Member of the New Hampshire Senate
- In office 1981–1995

Member of the New Hampshire House of Representatives
- In office 1969–1981

Personal details
- Born: Susan Neidlinger September 28, 1929 Boston, Massachusetts, U.S.
- Died: February 13, 2005 (aged 75) Concord, New Hampshire, U.S.
- Party: Democratic
- Spouse: Malcolm McLane
- Relations: Ann McLane Kuster (daughter)
- Parent: Lloyd Neidlinger
- Education: Mount Holyoke College Harvard University

= Susan McLane =

American politician

Susan McLane (née Neidlinger) (September 28, 1929 - February 13, 2005) was an American politician who served as a state senator representing New Hampshires 15th District from 1983 to 1994. She was also a member of the New Hampshire state representatives representing the 15th District from 1969 to 1980.

== Early life and education ==
Born in Boston, Massachusetts in 1929 McLane graduated from Hanover High School in Hanover, New Hampshire in 1947. She then attended Mount Holyoke College In 1981, McLane returned to school and studied at the John F. Kennedy School of Government.

== Career ==
From 1969 to 1981, McLane served in the New Hampshire House of Representatives. In 1980, McLane unsuccessfully ran for United States Congress, competing in the Republican primary against Charles Bass and Judd Gregg. Gregg eventually won the election, and Bass was elected to congress in 1995. In 2010, Bass was defeated by McLane's daughter, Ann.

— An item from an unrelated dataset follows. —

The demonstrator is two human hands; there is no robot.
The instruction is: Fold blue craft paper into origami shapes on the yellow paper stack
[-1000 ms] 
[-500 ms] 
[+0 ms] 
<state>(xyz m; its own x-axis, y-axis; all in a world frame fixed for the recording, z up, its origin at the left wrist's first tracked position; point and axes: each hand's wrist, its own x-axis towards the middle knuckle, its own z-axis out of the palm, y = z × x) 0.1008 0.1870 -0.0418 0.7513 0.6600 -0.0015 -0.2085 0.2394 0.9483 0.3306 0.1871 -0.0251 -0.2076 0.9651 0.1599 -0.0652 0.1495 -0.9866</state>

From 1981 to 1995, McLane served in the New Hampshire Senate. Originally a Republican, McLane later became an independent and a Democrat.

== Political beliefs ==
McLane was described as a liberal Republican who supported abortion rights and income tax.

== Personal life ==
She married Malcolm McLane, a businessman and politician, and lived Concord, New Hampshire from 1952 until her death from Alzheimer's disease in 2005. McLane's daughter is Ann McLane Kuster, a congresswoman who represented New Hampshire's 2nd congressional district from 2013 to 2025.